= Adi Gevins =

Adi Gevins is a San Francisco Bay Area–based radio documentarian, producer, educator, archivist, and creative consultant. Gevins has been referred to as the "fairy godmother of community radio".

==Radio career==
Gevins has won an Ohio State Award, an American Bar Association Silver Gavel, multiple Golden Reels from the National Federation of Community Broadcasters, and two George Foster Peabody Awards, one with Laurie Garrett for Science Story in 1978, and one with SoundVision for The DNA Files in 2000.

Much of Gevins' work has been done for the Pacifica Radio station KPFA in Berkeley, California, including One Billion Seconds Later, which won the Ohio State Award and Me and My Shadow, a documentary about the FBI's COINTELPRO infiltration of the New Left. Gevins later served as executive producer for the celebrated public radio documentary series, The Bill of Rights Radio Education Project, produced for KPFA and Pacifica Radio.

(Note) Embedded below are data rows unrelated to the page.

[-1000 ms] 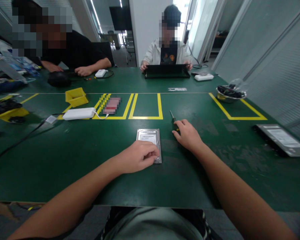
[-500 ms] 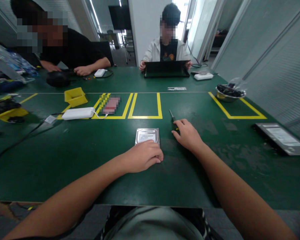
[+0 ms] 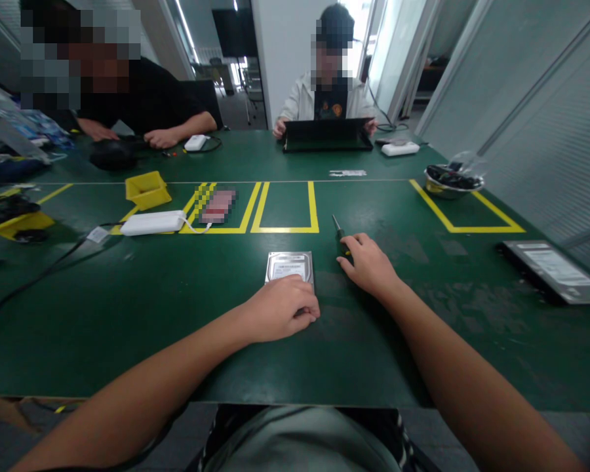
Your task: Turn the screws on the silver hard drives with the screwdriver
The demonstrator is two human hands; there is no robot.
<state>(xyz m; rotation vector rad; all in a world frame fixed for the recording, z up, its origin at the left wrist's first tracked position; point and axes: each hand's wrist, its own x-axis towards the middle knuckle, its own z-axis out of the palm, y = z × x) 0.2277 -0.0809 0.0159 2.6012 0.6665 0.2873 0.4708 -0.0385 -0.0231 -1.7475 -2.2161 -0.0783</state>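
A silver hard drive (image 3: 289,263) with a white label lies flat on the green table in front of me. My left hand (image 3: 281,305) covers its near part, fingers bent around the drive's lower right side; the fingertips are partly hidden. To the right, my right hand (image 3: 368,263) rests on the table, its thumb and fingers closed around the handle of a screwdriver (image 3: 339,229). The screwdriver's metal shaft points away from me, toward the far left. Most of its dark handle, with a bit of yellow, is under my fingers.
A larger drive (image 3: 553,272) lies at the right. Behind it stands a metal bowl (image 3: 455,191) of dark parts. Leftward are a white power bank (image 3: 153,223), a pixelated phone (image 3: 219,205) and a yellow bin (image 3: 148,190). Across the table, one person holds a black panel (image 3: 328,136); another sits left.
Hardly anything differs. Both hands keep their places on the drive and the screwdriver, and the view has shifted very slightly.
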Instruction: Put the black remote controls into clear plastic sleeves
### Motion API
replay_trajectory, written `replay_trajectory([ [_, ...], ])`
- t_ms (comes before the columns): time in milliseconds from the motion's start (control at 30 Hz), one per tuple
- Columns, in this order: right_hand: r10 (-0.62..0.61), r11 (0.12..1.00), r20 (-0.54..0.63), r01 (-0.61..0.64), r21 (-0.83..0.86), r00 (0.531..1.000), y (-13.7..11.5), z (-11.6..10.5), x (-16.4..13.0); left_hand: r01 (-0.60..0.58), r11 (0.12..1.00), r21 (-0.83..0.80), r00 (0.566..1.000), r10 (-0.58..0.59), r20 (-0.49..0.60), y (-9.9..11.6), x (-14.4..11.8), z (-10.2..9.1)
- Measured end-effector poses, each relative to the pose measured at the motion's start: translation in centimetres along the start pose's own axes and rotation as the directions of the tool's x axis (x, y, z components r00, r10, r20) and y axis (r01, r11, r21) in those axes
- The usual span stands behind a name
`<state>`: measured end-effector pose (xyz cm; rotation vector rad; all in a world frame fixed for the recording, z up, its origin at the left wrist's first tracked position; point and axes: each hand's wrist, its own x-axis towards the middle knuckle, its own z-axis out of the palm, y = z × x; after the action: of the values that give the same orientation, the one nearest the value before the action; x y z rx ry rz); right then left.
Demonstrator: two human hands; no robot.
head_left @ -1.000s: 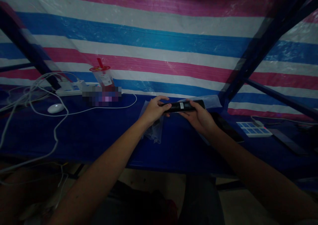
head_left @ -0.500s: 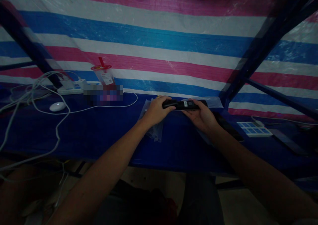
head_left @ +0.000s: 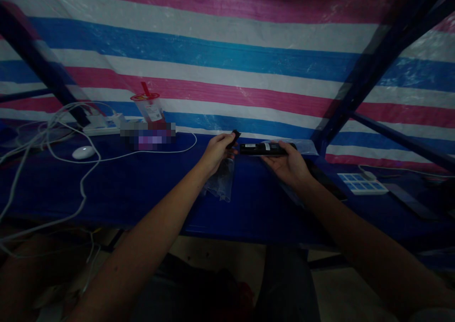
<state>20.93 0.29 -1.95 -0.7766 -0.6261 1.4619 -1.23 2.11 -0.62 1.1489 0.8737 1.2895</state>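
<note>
My left hand (head_left: pixel 217 152) is closed around a small black battery cover (head_left: pixel 234 138), tilted upward and apart from the remote. In my right hand (head_left: pixel 290 165) lies a long black remote control (head_left: pixel 254 148), its back facing up with a white label near the middle. An open recess shows at the remote's left end; whether batteries sit inside is too dark to tell. Thumb and fingers grip the remote's right end. Beneath my left hand a crumpled clear plastic bag (head_left: pixel 222 184) rests on the blue table (head_left: pixel 245 203).
Leftward are a white mouse (head_left: pixel 83 152), looped white cables (head_left: pixel 83 189), a power strip (head_left: pixel 101 129) and a red-lidded cup (head_left: pixel 153 111). To the right lie a white-and-blue panel (head_left: pixel 362 183) and a dark flat slab (head_left: pixel 410 201). Striped sheeting (head_left: pixel 227 61) hangs behind.
The battery cover has come off the remote's left end. My left hand has drawn it slightly left and tilted it up; my right hand stays nearly in place with the remote.
</note>
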Motion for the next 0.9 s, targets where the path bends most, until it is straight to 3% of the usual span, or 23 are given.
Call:
replay_trajectory([
  [200,-0.021,0.999,0.019,0.021,-0.03,1.0,0.1,-0.3,0.2,-0.053,0.996,0.076,0.999,0.054,-0.009,0.0,0.1,-0.1],
  [300,-0.036,0.998,0.042,0.038,-0.043,0.998,0.1,-0.3,0.2,-0.185,0.955,0.231,0.982,0.187,0.011,-0.1,0.1,-0.1],
  [433,-0.027,0.999,0.035,0.028,-0.03,0.999,0.0,0.0,0.0,-0.443,0.721,0.533,0.894,0.401,0.202,-0.3,-0.5,0.0],
  [500,-0.016,0.999,0.025,0.017,-0.032,1.0,0.0,0.2,-0.1,-0.51,0.589,0.627,0.857,0.412,0.31,-0.4,-0.9,0.1],
  [567,-0.013,0.999,0.023,0.014,-0.038,1.0,0.0,0.4,-0.3,-0.54,0.52,0.661,0.838,0.401,0.37,-0.4,-1.1,0.1],
  [900,-0.046,0.997,0.135,0.053,-0.048,0.99,0.4,0.7,-1.0,-0.533,0.506,0.678,0.842,0.398,0.364,-1.1,-0.5,-0.2],
])
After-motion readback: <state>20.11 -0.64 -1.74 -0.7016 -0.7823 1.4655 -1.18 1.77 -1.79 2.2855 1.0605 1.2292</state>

Gevins holds a master's degree in library and information studies from the University of California at Berkeley.

In 2021, Gevins received the Society of Professional Journalists' Norcal 2020 Excellence in Journalism Unsung Hero Award for her work as protector of the KPFA archives; as well as, her broader archival efforts assists organizations around the country in archiving their own broadcasts.

== Personal life ==
Gevins was married to communications lawyer and community radio and television advocate Michael Couzens.